The format of the film is that of “docudrama”.  Much of the screenplay shows Alan Turing, nattily dressed and handsome (played by Ed Stoppard) doing talk therapy with psychiatrist Franz Greenbaum (Henry Goodman).  Alan challenges Greenbaum to face the idea that Greenbaum himself was a German Jew who escaped the Nazis, the enemy whom Turing’s efforts were so singularly important in defeating. The film has brief interviews with other people including Alan’s nephew, Dermot and Steve Wozniak from Apple.

Alan tells his story in the sessions with Greenbaum, as Paul McGann supplements with a detailed documentary narrative.  The film balances an explanation of Turing’s innovations in computing (he originally saw a computer as a person) and presents many of his published papers, along with illustrations of how his machines worked.  Gradually, the narrative shifts to the horrific tragedy of how his life ended.

Turing explains his platonic love affair with a boyhood classmate, Christopher Morcom (his real-life nephew plays the part in the film).  He explains how feeling in love changed his perspective, as if all of life had been leading up to a relationship. But Christopher died of tuberculosis, leaving him alone.  He describes his capacity to love as limited to the area of upward affiliation.

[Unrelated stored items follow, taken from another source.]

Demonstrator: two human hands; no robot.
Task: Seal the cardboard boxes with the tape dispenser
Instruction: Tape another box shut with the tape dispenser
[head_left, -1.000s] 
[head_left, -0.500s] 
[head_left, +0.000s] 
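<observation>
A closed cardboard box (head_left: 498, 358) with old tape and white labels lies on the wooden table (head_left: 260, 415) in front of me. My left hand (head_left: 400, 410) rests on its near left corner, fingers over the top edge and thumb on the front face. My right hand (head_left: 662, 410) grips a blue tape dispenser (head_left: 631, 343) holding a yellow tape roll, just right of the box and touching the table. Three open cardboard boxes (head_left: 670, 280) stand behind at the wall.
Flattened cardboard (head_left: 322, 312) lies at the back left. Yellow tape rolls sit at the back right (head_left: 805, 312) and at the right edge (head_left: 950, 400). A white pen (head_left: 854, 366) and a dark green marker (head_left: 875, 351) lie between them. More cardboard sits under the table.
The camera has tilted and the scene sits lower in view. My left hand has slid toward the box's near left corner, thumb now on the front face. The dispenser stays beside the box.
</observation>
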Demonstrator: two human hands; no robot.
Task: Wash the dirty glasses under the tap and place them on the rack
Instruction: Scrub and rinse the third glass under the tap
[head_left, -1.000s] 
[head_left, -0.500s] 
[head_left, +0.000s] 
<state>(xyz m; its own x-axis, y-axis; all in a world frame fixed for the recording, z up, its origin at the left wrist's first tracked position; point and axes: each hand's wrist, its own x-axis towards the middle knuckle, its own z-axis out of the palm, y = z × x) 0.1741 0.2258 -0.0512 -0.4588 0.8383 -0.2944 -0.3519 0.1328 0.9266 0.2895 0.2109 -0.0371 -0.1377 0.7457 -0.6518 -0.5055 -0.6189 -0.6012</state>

While working at Bletchley Park, he had a platonic relationship with a female mathematician, to whom he proposed marriage; but told her that he was homosexual and would not be likely to want to be intimate.  The film repeatedly says he was totally honest and naïve about the social inconsistencies in his own society, which eventually would reflect some of the values it had gone to war over.
  
Turing tells the story of how a household trick led to a minor burglary of his home, with the stealing of a family watch and chain.  He was naïve about admitting even any physical intimacy in the privacy of his own home with adult men to police.  In 1952, “gross indecency” even in private was very much against the law in Britain (as in most of the US) and would sometimes be prosecuted.  He was arrested, and forced to undergo chemical castration with shiboestrol, a form of estrogen, as an alternative to prison.  The drug causes loss of libido and for the body to become feminized, with growth of breasts and loss of the beard and of other body hair.  The treatment was said to be reversible, although that seems like a dubious claim. I used, as a boy, to think of potentially shaving a male body as a way to inflict shame (a reason to “feel feminine”), as it was sometimes done in college hazing ceremonies (I wrote about the practice at William and Mary in 1961 – I skipped out on these “Tribunals”).   Turing would also find that his house was being watched.  This was the beginning of the Cold War and, in the US, McCarthyism, where homosexuals were seen, by some curious circular reasoning, a security threat.

It's important to note that Turing is always shown as male, lean, and attractive (particularly in one underwear scene) as an adult. The film does not show how he would have looked after chemical castration.  This is in line with treating the psychiatric session as like a stage play.  The film does have many flashbacks with live footage in black and white apparently from the 1930s. 

The narration describes the suicide by cyanide, and his being found by a housekeeper, just before the closing epilogue. How much more quickly would computers have advanced in the 1950s had Turing lived?  Again, the world was a more evil place, even at home, than he understood. The British government formally apologized to his family in 2009.

For all his logical brilliance and honesty and contributions, Turing wound up being punished, made into a shameful example, essentially for turning away from offering the world any of himself in "normal" family intimacy. 
    
The site for the film is here.  The production companies include Story Center and Furnace.